Picking apart two national stimulus packages is now a political pastime, with good reason. An early round of unregulated largesse was manipulated into gratuities and bonuses by the nation's lenders and finance industry. Congress is wrestling with where and how best to spend $900 billion more.
Conservative critics respond with hand-wringing over President Roosevelt's New Deal, 75 years later. Yet even some of the skeptics acknowledge hard times create opportunities to make basic investments that look ahead.
Building and extending Puget Sound's transit system is the future. Tangible dividends from money spent on better ways to get around will still be here when the economy improves. Households, businesses and employers all gain.
Such long-term investments are precisely the kinds of improvements that sustain a healthy, resilient community, especially with a million new neighbors expected to arrive. Mass transit is part of the dynamic of getting people to work and school, and taking cars off the road to keep commerce flowing.
Environmental benefits are important, but mobility is a fundamental American value.
Sound Transit expects to begin light-rail service from downtown Seattle to Tukwila in July. Thirty-five rail cars are here for the July 3 grand opening. Passengers continuing to Seattle-Tacoma International Airport will board shuttles to the terminal until a last segment is finished in December.
Work on the Beacon Hill tunnel and station dragged, but the elevator is being installed and architectural touches completed. The station is 165 feet below ground.
Attention will turn to the connection from downtown Seattle through Capitol Hill to the University of Washington. The $1.9 billion project is expected to produce pay checks for 2,600 workers. In November, the federal government committed to an $813 million grant agreement.
Tough economic times create a competitive environment. Bids for preliminary work under Interstate 5 came in 34 percent below estimates. The University Link — Sound Transit has more links than Jimmy Dean — is all underground, and eventually gets to campus via a 3.2 mile twin-bore tunnel.
Groundbreaking is set for March, and the completion date is 2016. How to put the next part gently? After next fall's football season, Husky Stadium will lose six acres of parking for 5 ½ years. Sound Transit will pay for temporary parking. Net loss after construction is 100 spaces.
Voter approval of ST2, the term of art, comes with a shorter horizon on the big stuff and immediate expansion of express-bus service and Sounder rail. Ridership on both blossomed with $4 gasoline, and riders stayed. Light rail looks to Federal Way, and Northgate, and beyond to Lynnwood.

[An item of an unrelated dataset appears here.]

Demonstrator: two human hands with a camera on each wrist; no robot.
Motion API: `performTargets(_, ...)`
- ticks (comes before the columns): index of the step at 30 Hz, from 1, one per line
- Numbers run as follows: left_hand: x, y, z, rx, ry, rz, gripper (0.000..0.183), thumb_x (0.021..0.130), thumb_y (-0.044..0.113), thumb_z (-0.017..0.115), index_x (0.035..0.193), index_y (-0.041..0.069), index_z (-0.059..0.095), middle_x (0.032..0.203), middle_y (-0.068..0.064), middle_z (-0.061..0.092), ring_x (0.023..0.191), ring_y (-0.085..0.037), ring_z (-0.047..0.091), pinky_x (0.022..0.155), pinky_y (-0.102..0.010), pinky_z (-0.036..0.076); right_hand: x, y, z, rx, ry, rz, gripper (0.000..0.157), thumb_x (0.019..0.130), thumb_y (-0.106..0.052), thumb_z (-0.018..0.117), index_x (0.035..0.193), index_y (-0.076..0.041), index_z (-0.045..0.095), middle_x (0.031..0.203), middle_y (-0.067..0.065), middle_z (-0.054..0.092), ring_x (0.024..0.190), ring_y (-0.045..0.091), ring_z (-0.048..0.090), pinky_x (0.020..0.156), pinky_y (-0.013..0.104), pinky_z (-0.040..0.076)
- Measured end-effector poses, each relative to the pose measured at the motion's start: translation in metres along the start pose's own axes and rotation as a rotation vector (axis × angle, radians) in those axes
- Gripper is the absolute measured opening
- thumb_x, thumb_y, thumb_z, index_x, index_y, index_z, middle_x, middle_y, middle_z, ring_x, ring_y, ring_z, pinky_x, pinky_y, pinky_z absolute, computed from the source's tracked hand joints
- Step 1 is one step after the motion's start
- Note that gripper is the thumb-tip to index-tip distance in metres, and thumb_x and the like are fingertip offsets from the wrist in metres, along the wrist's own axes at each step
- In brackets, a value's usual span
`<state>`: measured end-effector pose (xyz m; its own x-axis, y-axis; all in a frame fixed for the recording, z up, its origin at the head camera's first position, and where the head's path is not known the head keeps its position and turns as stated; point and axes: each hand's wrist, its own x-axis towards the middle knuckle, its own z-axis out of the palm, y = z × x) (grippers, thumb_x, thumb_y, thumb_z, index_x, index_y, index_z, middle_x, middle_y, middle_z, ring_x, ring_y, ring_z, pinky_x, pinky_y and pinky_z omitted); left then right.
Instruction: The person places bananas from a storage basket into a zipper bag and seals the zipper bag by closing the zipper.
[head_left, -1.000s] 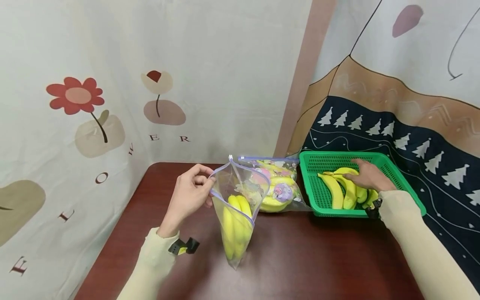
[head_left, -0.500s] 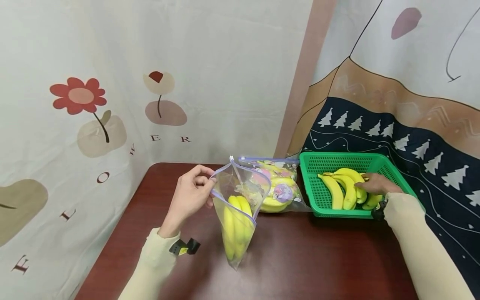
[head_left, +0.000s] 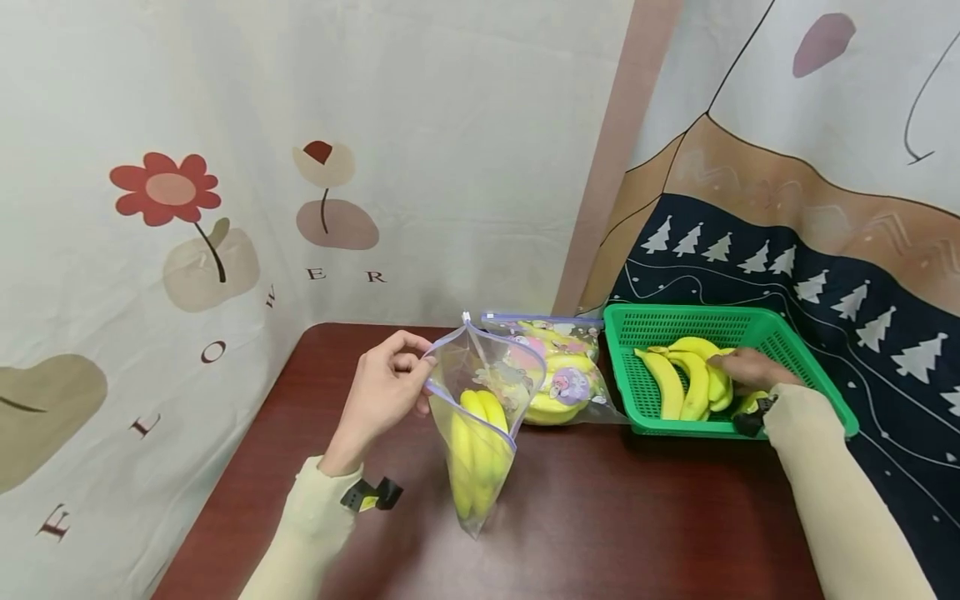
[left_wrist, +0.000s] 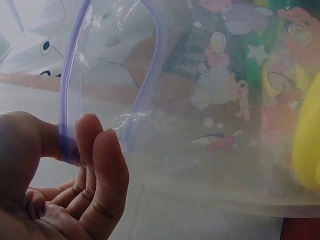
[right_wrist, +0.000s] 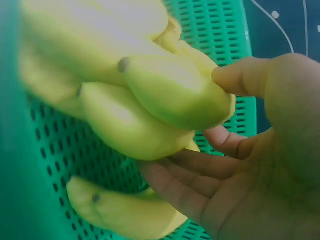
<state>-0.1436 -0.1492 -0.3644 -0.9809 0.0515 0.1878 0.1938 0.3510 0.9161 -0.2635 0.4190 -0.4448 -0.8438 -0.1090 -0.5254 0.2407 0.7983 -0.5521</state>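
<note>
My left hand (head_left: 392, 375) pinches the purple-edged rim of a clear zip bag (head_left: 442, 375) at its left side. The bag stands upright with its mouth wide apart, and yellow bananas (head_left: 476, 467) sit low inside it. In the left wrist view the thumb is behind the film (left_wrist: 170, 165) and two fingertips show in front. My right hand (head_left: 752, 369) is inside the green basket (head_left: 813, 375). In the right wrist view its thumb rests on a small greenish-yellow banana (right_wrist: 175, 95), while the fingers reach under the banana beside it (right_wrist: 130, 125).
Behind the held bag lies a second zip bag (head_left: 570, 385), printed with cartoons and filled with bananas. More bananas (head_left: 667, 383) lie at the basket's left, and a single banana (right_wrist: 125, 210) lies near its front wall. A printed curtain (head_left: 450, 167) hangs behind the brown table (head_left: 600, 517).
My right hand has come down from above the basket's back onto the bananas at its right, and the fingers now grip there. The left hand keeps its pinch on the bag.
</note>
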Motion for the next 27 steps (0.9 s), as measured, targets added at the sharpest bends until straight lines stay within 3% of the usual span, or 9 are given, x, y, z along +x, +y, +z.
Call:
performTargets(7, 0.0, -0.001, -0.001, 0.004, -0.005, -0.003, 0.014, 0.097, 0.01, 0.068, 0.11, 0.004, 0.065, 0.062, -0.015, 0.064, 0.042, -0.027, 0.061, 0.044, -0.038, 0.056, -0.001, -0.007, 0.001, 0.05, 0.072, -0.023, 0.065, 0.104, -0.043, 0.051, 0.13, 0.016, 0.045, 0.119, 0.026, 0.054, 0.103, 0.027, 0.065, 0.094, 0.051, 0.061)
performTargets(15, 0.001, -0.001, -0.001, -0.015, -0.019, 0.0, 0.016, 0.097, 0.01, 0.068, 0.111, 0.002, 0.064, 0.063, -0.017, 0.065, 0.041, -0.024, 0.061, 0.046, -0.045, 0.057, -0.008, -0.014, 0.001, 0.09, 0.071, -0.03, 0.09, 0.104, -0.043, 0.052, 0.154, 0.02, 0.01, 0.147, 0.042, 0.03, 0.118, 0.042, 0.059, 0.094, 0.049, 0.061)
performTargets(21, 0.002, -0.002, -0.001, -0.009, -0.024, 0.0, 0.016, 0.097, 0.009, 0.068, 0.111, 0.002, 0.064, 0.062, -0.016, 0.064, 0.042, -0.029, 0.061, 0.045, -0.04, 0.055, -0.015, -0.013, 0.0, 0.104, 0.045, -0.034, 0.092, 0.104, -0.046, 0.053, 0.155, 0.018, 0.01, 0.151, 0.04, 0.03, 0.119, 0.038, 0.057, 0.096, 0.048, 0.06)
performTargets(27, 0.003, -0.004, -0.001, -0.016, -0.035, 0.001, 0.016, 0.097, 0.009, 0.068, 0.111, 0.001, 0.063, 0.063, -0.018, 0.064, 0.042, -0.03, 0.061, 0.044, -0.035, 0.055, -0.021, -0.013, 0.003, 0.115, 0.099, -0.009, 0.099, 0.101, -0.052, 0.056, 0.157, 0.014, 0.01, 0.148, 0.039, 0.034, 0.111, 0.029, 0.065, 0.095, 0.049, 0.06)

The Eastside Link carves a path from Seattle's International District across the Interstate 90 bridge with light-rail lanes and a new high-occupancy lane in each direction. Mercer Island commuters stay happy.
Big decisions remain. Bellevue is enamored with an underground alignment through downtown, for which there is no money. Redmond sits at the end of the line, anxious the money will run out before light rail arrives.
Give Sound Transit's Citizens Oversight Panel, chaired by Dick Chapin, credit for jabbing the agency in the backside about finances. A report last week wagged a finger about rising operating costs and raised its eyebrows at three items. The agency was singed along with America's 401(k)s. Investments with insurer AIG, Lehman Brothers and the King County Investment Pool all turned dodgy.
Sound Transit crossed a threshold. Distant deadlines arrived with results. The agency generates expectations, not indignation. Money raised locally is spent locally with long-term benefits — a homegrown stimulus, precisely when it is needed.